BEGIN
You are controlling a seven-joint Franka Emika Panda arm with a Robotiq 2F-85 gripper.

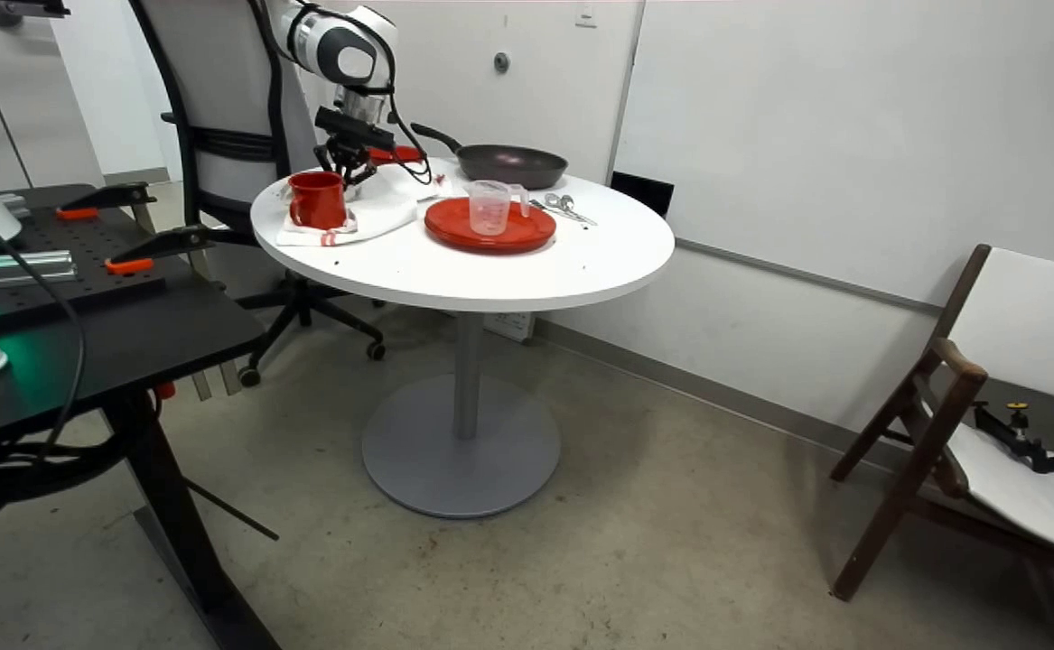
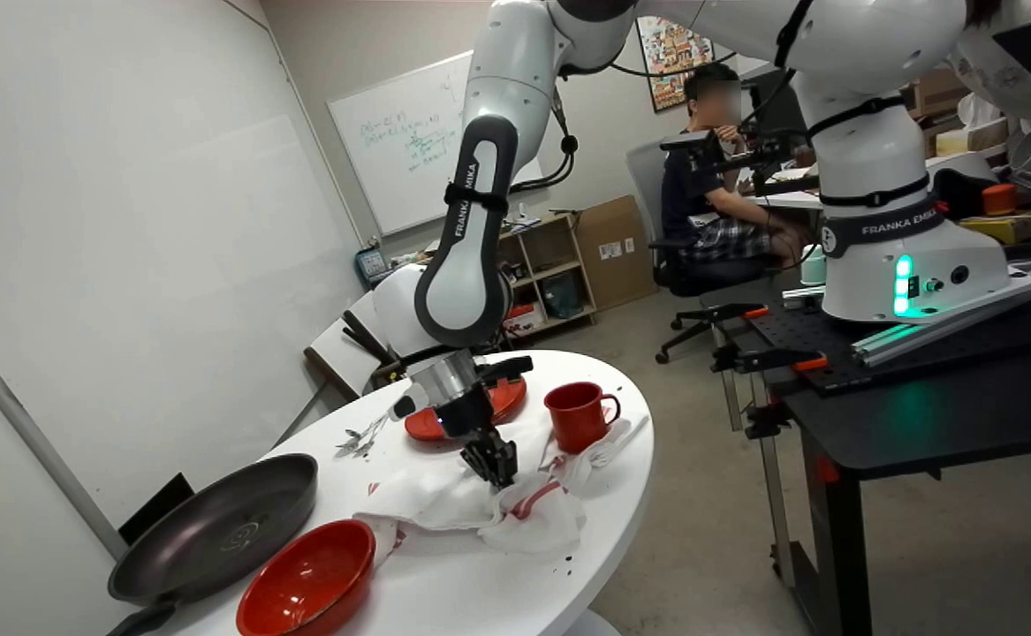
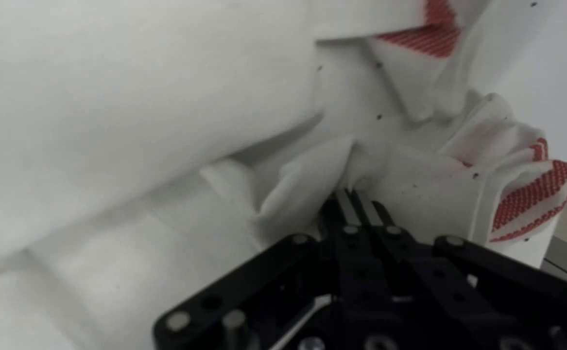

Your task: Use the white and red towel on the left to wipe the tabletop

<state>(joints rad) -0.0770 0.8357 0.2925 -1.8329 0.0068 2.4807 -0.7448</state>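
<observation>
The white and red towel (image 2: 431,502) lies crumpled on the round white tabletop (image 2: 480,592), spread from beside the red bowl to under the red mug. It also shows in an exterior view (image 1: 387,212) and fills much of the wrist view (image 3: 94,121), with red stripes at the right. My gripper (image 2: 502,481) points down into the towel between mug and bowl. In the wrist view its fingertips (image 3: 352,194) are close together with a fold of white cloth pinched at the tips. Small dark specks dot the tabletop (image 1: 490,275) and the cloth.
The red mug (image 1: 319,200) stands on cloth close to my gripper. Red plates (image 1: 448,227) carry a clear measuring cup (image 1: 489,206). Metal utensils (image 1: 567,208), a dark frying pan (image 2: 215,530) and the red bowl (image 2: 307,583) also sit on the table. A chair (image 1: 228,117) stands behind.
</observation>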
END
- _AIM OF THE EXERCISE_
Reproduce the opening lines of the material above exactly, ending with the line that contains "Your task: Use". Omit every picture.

- _SOLUTION_
You are controlling a seven-joint Franka Emika Panda arm with a Robotiq 2F-85 gripper.


Your task: Use the white and red towel on the left to wipe the tabletop

No additional output is needed.